The string "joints" may appear on lines of the entries below; report how many such lines there are, and only that.

+ + +

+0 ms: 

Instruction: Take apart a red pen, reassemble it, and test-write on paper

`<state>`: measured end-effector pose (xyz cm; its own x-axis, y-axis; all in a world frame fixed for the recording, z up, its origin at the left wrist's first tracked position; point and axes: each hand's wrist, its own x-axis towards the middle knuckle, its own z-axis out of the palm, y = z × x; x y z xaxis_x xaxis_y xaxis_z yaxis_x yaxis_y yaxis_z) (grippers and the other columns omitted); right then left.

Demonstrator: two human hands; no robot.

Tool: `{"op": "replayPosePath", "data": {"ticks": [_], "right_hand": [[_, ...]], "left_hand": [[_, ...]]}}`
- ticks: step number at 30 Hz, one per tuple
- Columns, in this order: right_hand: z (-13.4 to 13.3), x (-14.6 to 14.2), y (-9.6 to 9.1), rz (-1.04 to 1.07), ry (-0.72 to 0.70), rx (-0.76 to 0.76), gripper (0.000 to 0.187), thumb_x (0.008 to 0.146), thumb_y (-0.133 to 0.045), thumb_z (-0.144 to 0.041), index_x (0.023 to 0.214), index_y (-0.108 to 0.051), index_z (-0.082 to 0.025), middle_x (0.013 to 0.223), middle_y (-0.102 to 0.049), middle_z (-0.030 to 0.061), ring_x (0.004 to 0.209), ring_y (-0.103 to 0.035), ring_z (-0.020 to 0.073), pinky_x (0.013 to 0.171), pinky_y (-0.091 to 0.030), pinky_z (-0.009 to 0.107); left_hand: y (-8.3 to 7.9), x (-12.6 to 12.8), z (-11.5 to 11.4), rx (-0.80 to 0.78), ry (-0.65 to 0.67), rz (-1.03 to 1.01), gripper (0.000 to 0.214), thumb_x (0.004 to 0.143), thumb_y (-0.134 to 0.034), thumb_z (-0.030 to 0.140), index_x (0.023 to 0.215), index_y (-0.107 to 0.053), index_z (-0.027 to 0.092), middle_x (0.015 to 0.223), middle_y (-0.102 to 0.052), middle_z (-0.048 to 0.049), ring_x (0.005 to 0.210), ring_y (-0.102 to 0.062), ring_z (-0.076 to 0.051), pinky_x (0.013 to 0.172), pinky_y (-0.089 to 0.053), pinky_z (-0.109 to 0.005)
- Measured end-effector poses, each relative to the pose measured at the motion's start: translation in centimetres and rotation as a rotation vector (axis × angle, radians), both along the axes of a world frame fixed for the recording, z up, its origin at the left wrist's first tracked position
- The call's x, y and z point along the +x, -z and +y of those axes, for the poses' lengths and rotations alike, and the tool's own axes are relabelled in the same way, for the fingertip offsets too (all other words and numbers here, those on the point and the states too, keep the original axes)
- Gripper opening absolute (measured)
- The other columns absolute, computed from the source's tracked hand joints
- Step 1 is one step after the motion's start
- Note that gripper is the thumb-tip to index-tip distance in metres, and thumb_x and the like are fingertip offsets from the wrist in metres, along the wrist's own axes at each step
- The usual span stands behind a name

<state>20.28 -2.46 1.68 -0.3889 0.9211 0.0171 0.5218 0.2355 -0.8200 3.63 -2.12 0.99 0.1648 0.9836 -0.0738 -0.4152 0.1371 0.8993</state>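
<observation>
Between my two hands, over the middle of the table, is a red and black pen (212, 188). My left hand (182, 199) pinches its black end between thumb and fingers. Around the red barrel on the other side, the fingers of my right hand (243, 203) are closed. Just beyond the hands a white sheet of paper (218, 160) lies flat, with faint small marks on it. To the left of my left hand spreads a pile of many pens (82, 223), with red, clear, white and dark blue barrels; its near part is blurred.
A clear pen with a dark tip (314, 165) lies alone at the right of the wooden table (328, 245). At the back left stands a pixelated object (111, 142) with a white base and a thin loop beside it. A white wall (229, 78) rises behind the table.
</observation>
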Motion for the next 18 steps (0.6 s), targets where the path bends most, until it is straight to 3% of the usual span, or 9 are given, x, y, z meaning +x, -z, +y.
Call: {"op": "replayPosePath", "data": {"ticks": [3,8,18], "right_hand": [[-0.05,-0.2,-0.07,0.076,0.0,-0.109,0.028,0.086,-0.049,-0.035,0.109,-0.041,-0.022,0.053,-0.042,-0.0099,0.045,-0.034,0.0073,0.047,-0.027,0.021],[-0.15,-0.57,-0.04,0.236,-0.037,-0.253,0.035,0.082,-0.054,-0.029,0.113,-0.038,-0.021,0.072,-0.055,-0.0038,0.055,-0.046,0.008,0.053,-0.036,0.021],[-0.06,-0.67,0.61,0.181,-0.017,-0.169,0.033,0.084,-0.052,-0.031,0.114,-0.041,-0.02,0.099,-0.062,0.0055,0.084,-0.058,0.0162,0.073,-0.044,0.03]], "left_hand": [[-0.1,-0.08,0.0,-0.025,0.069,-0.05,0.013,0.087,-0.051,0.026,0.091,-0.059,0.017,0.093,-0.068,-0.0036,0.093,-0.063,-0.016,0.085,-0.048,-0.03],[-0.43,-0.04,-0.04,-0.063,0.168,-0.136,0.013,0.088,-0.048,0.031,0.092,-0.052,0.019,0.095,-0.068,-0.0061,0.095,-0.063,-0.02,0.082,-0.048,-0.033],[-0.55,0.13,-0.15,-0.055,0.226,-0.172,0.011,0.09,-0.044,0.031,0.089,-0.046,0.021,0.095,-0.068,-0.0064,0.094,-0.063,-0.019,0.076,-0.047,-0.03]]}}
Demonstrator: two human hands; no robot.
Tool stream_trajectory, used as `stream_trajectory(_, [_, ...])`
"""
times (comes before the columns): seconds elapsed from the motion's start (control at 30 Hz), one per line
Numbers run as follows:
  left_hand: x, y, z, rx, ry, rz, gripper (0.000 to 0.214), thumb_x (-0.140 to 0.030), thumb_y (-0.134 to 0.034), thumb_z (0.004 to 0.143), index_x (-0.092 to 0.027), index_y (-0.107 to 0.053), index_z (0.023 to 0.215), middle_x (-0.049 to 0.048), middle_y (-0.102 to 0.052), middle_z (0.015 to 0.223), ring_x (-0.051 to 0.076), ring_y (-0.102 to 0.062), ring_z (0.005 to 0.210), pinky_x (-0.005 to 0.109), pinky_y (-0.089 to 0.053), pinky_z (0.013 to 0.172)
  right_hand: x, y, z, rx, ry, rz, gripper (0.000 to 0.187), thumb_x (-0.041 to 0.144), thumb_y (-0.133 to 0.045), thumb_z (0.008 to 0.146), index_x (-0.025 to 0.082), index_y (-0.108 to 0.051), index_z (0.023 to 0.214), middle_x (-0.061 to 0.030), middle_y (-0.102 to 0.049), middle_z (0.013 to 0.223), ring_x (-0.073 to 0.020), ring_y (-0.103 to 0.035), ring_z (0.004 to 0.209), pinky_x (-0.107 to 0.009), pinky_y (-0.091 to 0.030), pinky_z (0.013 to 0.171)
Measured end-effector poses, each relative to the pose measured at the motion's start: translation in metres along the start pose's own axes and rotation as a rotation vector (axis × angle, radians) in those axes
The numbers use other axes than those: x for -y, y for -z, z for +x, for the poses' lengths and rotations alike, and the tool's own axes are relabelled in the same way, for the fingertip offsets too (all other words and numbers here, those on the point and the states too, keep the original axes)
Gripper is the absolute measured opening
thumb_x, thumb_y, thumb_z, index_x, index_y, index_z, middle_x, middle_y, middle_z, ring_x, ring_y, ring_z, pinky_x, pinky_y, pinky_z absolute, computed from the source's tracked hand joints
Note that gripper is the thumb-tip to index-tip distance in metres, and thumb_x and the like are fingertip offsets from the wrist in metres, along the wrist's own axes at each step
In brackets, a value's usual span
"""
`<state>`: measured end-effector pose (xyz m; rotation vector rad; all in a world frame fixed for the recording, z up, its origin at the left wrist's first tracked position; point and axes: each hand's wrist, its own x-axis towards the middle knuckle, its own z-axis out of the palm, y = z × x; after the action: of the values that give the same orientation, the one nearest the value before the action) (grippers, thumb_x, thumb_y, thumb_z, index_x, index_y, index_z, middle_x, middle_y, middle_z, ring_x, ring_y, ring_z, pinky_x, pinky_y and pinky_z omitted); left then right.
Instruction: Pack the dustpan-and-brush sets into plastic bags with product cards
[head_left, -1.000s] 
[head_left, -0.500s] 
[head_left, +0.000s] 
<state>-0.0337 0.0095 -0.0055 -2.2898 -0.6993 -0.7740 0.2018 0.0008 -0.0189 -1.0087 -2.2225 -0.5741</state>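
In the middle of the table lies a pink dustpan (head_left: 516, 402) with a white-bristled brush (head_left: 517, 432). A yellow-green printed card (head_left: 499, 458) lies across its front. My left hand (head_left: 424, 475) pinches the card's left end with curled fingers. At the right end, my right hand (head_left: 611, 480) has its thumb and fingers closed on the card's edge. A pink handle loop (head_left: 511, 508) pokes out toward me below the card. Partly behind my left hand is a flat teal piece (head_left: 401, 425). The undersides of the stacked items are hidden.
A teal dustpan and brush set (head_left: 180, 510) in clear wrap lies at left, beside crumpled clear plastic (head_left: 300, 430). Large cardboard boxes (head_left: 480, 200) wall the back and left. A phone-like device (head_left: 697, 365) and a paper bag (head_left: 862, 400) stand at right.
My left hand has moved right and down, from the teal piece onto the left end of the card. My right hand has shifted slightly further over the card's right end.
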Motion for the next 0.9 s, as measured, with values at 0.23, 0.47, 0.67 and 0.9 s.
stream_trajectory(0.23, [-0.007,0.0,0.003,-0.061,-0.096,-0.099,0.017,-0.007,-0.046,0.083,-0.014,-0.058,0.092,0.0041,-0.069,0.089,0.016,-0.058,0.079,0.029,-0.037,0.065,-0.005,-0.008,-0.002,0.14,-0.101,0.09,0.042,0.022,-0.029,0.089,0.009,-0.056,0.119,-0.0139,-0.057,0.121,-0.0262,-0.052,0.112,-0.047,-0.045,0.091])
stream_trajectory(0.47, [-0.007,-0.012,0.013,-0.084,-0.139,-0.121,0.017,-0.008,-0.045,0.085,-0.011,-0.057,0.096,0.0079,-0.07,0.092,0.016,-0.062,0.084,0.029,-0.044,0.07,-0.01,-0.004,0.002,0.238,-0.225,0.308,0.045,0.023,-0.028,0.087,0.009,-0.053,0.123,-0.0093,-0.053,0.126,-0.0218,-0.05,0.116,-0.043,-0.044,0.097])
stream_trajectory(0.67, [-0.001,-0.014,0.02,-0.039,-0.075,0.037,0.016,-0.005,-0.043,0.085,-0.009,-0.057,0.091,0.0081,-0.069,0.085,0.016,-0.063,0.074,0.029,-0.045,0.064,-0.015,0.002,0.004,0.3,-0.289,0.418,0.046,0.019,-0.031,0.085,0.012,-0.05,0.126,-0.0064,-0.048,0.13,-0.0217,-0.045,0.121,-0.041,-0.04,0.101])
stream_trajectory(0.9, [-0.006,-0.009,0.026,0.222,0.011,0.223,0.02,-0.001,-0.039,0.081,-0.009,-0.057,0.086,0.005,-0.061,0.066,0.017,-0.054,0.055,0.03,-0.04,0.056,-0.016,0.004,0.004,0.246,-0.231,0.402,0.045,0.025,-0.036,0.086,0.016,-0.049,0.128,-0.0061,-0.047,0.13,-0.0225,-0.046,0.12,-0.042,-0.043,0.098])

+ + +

◆ Problem solution
2